Looking elsewhere, one of the most clear-headed analysis comes from Tim O’Reilly, author and publisher of O’Reilly media. Like Palihapitya, O’Reilly penned an open letter calling for increased AI transparency and oversight, but not necessarily governmental. The first step, says O’Reilly is “robust institutions for auditing and reporting.” As a starter he asks for detailed disclosure by AI creators in some form of public ledger.

There’s also a sweet irony in all these scenarios. Technology cheerleaders who have always been leery of regulation are now begging for some regulatory body to step up to the plate. Cynics might call this enlightened self-interest, but I suspect it’s because they truly understand the magnitude of this technology.

There’s a long-standing precedent of oversight by committees when new technologies hit the market. A recent example is the Metaverse Standards Forum, which I’ve written about before, where important issues from interoperability to privacy are tackled by committee.

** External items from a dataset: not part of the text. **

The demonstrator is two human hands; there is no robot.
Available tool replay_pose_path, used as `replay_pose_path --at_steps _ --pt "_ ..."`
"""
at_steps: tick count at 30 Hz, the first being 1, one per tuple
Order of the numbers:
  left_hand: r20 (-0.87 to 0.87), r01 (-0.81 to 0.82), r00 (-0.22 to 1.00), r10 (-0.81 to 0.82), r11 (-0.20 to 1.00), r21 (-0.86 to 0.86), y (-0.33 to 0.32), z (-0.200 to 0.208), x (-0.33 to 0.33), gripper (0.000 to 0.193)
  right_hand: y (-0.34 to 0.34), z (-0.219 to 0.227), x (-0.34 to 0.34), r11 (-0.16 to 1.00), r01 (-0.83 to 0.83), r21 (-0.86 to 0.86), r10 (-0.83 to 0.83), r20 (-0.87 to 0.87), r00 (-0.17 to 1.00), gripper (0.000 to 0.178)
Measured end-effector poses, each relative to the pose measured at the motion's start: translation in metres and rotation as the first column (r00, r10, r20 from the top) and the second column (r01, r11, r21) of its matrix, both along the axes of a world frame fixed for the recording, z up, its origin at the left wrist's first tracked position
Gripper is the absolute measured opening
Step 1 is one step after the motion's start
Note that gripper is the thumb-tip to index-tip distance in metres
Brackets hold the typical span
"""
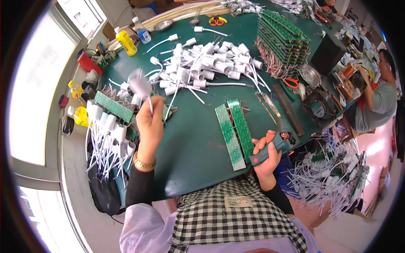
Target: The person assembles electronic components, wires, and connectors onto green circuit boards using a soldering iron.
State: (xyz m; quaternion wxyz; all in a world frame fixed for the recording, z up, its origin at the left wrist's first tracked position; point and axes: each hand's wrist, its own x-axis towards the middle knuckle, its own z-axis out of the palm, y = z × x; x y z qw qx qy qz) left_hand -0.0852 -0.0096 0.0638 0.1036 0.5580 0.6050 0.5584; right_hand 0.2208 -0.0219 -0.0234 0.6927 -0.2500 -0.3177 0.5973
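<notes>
Above the left edge of the bench [190,143], my left hand [150,120] pinches a white socket [139,83], likely light and slick, by its bendy cable [150,106], probably the surest hold, while my right hand [265,159] grips a soldering gun [284,143] near the front edge.

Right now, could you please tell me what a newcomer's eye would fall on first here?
Probably the heap of white wired sockets toward the far side of the green table. Next, the stack of green circuit boards to its right, then the gun-shaped tool in the right hand.
</notes>
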Motion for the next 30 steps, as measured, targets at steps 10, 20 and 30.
replay_pose_path --at_steps 10,20,30 --pt "-0.423 0.258 0.631 -0.651 0.69 -0.676 -0.044 -0.001 0.007 0.053 0.006 -0.002 -0.002 0.985 0.08 0.156 -0.093 0.077 0.993 0.039" --pt "-0.441 0.552 0.535 -0.721 0.693 -0.463 -0.011 -0.038 0.05 0.041 -0.012 0.028 -0.011 0.995 0.049 0.089 -0.051 0.025 0.998 0.04" --pt "-0.49 0.734 0.358 -0.795 0.564 -0.379 0.011 -0.037 0.081 0.036 -0.018 0.009 -0.026 0.998 -0.031 -0.048 0.026 -0.101 0.995 0.039"
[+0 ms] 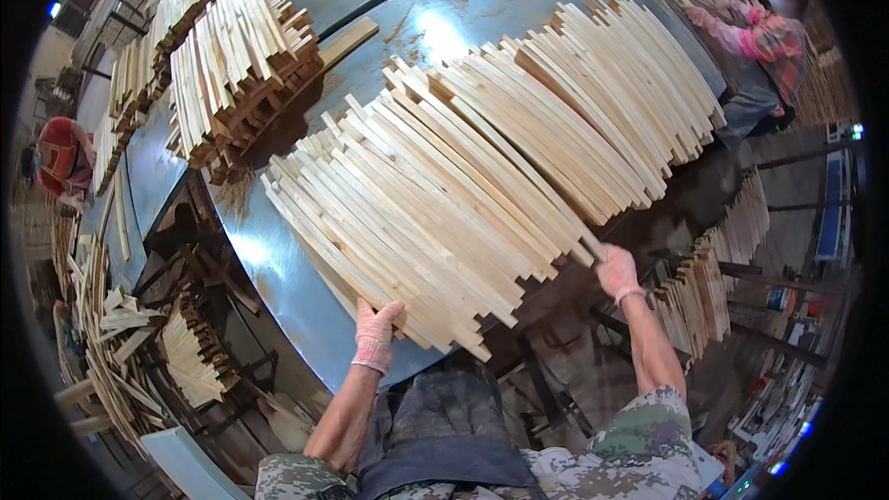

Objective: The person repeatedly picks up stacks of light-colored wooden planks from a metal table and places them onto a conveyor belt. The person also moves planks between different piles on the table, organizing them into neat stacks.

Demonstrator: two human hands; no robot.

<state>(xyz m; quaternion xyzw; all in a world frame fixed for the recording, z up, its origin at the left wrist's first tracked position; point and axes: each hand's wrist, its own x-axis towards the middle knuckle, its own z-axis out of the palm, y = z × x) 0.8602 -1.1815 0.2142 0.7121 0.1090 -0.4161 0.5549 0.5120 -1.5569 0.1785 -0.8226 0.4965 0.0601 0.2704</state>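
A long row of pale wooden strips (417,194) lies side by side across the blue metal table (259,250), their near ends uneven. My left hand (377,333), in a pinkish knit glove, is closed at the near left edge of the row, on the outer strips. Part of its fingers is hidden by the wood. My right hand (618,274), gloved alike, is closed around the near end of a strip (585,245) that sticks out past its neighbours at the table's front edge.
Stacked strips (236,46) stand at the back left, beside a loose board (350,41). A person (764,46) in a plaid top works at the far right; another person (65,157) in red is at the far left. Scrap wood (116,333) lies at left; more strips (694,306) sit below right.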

In the world of biology and genetics, CRISPR technology is also wending its way towards a regulatory framework.

The definition of a backlash is “a strong, adverse reaction to a controversial issue.” Economic models of compensation will be worked out. An outright ban is a folly. A moratorium seems unlikely. Regulators will forever be behind the eight-ball. That leaves us with oversight, transparency, and a public ledger as the best defense. The backlash to AI is not a human hallucination. It’s real, and deservedly so.